Caça Dassault Rafale nas cores da Força Aérea do Emirado do Catar. (Foto: Dassault Aviation / Katsuhiko Tokunaga)

O presidente francês, Emmanuel Macron, chegou nesta manhã de quinta-feira no Catar e vários contratos foram anunciados nesta ocasião, na presença do Emir do Catar Sheikh Tamim bin Hamad al-Thani. O primeiro e principal acordo diz respeito a um segundo lote de 12 caças Rafale avaliado em € 1,1 bilhão e coloca uma opção para outros 36.

A Dassault Aviation planeja entregar o primeiro Rafale no Catar no final de 2018 ou início de 2019. O avião encomendado é a versão Rafale F3R – o padrão da Força Aérea Francesa – com várias opções específicas.

“Este novo acordo foi construído sobre o relacionamento privilegiado que existe entre os dois países e sobre a determinação compartilhada pelo Ministério da Defesa do Catar e da Dassault Aviation de ir mais longe”, disse Éric Trappier, CEO da Dassault Aviation . O fabricante da aeronave e os seus parceiros “agradecem às autoridades do Catar por darem-lhes a oportunidade de reforçar a sua cooperação reiterando a sua confiança nas qualidades do Rafale e expressando a sua satisfação pela boa execução do contrato principal”, disse a Dassault Aviation em um comunicado.

O Catar havia feito uma encomendado em 2015 para 24 aviões de combate Rafale, avaliados em quase 6,3 bilhões de euros. Como o Kuwait, o pequeno Emirado está modernizando sua frota, tendo o cuidado de diversificar seus fornecedores. Se as novas 36 opções forem exercidas, o Catar terá uma frota de 72 aeronaves Rafale.

O Catar é um fiel cliente da fabricante francesa ao qual adquiriu ao longo dos anos, Mirage F1, Alpha Jet e Mirage 2000. A Força Aérea do catar atualmente possui 12 caças Mirage 2000-5, entregues na década de 1990, que participaram de operações na Líbia junto à França, como parte da coalizão internacional em 2011. O novo contrato também fortalece a parceria estratégica entre Paris e Doha, criada no âmbito do acordo intergovernamental de Cooperação Bilateral assinada em maio de 2015.
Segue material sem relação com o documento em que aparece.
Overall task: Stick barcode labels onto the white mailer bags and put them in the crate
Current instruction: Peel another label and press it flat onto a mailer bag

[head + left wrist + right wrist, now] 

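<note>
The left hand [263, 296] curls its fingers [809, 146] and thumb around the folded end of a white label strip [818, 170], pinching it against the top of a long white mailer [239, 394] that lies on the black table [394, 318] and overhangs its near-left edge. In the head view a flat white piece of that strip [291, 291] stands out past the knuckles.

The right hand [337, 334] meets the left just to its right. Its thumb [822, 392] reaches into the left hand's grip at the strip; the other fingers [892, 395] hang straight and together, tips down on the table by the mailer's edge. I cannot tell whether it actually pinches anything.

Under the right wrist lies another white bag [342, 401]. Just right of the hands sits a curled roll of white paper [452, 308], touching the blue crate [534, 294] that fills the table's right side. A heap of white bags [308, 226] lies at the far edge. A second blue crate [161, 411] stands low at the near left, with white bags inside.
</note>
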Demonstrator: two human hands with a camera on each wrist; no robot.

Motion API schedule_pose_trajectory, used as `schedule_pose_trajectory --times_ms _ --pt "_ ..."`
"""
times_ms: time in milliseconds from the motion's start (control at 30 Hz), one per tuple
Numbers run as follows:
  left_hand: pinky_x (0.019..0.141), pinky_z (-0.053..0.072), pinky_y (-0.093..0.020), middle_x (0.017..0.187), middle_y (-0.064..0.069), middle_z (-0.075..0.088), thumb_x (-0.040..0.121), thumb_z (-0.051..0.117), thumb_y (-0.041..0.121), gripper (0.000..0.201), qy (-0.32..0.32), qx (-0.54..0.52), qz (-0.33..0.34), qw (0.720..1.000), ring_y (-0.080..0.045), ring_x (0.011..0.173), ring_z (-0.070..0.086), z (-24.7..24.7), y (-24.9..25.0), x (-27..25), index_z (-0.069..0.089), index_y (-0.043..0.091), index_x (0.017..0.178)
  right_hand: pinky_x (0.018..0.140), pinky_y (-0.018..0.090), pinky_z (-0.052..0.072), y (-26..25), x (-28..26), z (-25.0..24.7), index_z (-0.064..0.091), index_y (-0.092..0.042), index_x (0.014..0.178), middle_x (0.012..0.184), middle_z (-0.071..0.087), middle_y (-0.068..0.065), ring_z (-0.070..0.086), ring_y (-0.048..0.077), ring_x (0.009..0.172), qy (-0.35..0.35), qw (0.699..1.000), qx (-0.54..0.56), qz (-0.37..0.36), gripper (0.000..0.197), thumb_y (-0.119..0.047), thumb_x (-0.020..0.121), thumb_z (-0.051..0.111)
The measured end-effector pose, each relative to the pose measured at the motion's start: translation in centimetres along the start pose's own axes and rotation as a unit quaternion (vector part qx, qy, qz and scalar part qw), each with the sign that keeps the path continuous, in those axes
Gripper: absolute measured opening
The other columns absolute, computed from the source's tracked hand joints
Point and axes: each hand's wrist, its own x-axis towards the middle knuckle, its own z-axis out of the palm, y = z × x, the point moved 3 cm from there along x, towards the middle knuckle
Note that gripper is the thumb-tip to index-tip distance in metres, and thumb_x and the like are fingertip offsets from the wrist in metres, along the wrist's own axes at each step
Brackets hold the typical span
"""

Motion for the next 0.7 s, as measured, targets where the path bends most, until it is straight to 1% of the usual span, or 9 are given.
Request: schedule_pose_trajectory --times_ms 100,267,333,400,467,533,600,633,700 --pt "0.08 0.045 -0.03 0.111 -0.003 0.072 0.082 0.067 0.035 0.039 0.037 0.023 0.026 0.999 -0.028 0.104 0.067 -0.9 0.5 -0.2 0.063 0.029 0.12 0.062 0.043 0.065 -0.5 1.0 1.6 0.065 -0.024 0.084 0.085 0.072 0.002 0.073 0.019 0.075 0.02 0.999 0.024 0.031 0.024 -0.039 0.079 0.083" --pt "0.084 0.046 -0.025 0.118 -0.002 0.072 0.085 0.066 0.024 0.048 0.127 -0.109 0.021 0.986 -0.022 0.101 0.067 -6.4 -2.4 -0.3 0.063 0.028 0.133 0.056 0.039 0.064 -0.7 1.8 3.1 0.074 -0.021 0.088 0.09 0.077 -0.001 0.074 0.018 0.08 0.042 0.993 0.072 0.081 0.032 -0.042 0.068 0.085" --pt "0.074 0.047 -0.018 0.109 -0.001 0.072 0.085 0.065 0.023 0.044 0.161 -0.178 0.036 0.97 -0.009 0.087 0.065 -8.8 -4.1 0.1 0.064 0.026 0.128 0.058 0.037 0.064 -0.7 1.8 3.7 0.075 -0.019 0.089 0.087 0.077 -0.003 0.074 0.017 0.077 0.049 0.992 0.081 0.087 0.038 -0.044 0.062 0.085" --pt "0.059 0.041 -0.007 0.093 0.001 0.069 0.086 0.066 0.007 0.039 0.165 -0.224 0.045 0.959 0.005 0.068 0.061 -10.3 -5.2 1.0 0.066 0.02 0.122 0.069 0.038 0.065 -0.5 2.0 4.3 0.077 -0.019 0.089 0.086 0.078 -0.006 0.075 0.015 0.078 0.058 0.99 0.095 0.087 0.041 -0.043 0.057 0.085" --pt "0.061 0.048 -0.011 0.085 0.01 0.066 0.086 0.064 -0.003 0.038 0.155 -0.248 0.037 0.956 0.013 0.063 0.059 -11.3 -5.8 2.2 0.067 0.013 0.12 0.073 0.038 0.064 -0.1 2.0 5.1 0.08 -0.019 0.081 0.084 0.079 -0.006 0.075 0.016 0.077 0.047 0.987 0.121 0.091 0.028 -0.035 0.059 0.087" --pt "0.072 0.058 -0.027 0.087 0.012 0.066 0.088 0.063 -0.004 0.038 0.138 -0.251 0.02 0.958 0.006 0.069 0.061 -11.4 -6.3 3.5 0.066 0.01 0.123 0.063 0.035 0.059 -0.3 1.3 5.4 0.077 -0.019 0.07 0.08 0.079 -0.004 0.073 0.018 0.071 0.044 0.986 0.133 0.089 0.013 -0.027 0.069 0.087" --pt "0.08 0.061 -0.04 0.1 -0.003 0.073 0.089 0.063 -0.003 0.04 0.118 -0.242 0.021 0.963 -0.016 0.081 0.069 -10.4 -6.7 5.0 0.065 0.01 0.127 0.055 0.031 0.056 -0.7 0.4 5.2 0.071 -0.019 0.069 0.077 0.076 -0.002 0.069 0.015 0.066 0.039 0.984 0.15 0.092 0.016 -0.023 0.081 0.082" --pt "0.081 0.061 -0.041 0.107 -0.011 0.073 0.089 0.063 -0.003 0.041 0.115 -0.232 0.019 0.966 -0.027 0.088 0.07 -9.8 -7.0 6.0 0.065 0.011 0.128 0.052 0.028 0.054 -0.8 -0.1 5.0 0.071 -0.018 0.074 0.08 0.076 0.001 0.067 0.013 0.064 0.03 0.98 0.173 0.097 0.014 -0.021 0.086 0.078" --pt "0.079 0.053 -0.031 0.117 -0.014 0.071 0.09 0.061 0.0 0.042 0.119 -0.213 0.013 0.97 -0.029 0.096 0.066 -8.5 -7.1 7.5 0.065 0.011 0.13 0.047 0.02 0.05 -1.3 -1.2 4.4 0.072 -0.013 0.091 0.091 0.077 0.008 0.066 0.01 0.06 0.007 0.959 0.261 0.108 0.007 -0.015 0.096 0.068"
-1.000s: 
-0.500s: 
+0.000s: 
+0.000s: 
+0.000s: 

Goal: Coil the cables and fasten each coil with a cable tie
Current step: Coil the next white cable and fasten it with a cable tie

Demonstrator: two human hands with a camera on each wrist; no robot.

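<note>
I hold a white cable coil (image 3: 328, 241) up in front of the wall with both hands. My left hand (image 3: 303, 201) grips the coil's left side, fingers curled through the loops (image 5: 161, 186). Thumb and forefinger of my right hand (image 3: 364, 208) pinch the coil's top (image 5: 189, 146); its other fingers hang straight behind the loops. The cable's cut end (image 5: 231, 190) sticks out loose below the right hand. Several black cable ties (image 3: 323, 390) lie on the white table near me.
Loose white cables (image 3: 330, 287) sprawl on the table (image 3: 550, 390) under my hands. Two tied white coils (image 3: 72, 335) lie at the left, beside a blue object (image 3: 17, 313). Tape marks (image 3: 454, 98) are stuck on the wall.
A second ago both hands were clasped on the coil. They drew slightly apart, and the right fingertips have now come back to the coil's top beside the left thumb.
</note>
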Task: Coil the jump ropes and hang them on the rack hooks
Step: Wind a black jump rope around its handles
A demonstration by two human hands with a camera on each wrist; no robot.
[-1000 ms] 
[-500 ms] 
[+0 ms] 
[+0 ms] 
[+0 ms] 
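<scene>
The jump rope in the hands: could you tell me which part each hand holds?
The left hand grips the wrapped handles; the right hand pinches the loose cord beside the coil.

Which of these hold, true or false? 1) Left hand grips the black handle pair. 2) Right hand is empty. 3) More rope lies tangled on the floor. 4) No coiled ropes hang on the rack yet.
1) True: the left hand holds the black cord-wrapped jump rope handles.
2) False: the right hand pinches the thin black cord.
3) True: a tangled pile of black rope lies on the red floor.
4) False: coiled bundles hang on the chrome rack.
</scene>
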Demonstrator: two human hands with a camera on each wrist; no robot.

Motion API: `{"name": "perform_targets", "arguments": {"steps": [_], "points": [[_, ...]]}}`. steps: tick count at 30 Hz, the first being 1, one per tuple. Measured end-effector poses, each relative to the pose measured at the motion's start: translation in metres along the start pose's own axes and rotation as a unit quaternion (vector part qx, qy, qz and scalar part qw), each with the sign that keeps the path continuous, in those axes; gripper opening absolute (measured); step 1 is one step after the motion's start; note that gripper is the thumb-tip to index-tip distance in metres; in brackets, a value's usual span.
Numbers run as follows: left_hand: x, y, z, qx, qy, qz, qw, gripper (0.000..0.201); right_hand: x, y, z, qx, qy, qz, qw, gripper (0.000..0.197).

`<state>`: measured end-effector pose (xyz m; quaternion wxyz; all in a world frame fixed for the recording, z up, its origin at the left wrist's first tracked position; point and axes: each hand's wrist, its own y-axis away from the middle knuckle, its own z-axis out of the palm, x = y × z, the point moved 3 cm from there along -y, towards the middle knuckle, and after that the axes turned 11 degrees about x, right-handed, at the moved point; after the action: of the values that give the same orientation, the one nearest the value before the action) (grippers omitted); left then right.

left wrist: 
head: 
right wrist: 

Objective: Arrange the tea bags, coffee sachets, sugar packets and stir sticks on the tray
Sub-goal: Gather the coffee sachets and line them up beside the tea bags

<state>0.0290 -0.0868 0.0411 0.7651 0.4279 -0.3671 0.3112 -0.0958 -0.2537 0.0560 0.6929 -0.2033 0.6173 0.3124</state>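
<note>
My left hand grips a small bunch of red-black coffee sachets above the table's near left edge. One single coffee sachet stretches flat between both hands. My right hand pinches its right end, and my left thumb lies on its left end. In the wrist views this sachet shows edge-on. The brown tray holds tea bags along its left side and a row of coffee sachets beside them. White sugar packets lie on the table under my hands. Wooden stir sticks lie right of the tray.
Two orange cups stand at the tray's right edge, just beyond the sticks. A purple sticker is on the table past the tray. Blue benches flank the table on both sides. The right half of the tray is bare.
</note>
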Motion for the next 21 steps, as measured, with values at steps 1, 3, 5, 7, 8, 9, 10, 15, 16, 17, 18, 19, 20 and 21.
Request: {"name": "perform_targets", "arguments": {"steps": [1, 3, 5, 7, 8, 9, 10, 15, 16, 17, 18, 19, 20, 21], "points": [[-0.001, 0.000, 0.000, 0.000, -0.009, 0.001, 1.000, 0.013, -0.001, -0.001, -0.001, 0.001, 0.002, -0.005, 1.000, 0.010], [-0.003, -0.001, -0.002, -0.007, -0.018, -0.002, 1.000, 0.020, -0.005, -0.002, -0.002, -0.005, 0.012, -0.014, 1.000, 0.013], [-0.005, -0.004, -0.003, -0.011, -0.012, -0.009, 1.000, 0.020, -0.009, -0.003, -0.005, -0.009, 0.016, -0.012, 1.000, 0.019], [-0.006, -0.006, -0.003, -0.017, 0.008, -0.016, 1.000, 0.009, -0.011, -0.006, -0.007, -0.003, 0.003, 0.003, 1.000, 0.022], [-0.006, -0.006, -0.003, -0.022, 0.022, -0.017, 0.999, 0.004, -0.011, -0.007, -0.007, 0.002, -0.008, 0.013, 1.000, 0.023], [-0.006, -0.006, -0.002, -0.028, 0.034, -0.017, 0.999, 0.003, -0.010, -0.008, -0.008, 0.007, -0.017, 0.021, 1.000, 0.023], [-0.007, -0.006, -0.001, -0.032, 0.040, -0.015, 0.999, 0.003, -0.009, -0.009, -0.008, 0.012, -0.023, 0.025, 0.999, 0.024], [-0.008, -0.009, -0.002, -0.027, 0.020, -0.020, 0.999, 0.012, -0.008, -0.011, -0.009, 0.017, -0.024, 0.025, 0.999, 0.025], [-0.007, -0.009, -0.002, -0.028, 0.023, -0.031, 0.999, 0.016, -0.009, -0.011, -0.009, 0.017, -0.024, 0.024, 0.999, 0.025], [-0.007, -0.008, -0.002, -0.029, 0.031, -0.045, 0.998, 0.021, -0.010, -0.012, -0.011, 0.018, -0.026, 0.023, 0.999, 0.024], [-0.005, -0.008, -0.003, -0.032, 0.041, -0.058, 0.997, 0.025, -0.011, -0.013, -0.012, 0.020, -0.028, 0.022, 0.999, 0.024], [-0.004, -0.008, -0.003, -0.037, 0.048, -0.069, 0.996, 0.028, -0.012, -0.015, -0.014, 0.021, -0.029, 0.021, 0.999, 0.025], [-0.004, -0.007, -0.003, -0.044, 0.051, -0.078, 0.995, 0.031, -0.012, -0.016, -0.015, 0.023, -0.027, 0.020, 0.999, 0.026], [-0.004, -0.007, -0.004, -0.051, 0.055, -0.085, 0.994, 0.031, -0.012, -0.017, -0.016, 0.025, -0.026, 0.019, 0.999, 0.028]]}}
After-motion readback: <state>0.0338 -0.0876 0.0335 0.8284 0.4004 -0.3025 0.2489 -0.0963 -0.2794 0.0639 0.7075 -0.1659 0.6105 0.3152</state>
Outros contratos incluíram a venda da 50 Airbus A321 representando um contrato de 5,5 bilhões de euros, afirmou o Palácio Elysee. O contrato de operação e manutenção do metrô de Doha e do trem elétrico de Lusail chega a três bilhões de euros, disse Guillaume Pepy, presidente do conselho da SNCF.

3 COMENTÁRIOS

  1. aahhh Rafale… em 2018/2019 começam as entregas. Vem inveja, sua linda q to pronto para invejar operaçoes de compra de outros paises.

    A parte ruim eh esse segundo lote, 36 jah virou numero cabalistico do mal por terras bananiferas.

    DRAKARIS— 1 rafale entregue eh melhor que 36 gripen no papel —DRAKARIS

  2. Sejamos francos, num país que em 2016 teve o decimo terceiro maior orçamento militar do mundo, duas posiçoes a frente de Israel, mas cujas forças armadas preferem gastar quase 75% da grana com salários e pensoes, está explïcito que os interesses e prioridades predominantes sao outros e visam apenas manter uma capacidade militar meia boca, de anao diplomatico, nivelada com as fracas forças da america latina.

  3. Uma escolha racional para superioridade aérea. Os países árabes estão adquirindo o Rafale para manterem a sua soberania longe da subserviência. O termômetro de freios e contrapesos do aumento da voracidade de ocupações pelos xerifes mundiais será feito por esses países, por mais estranho que possa parecer.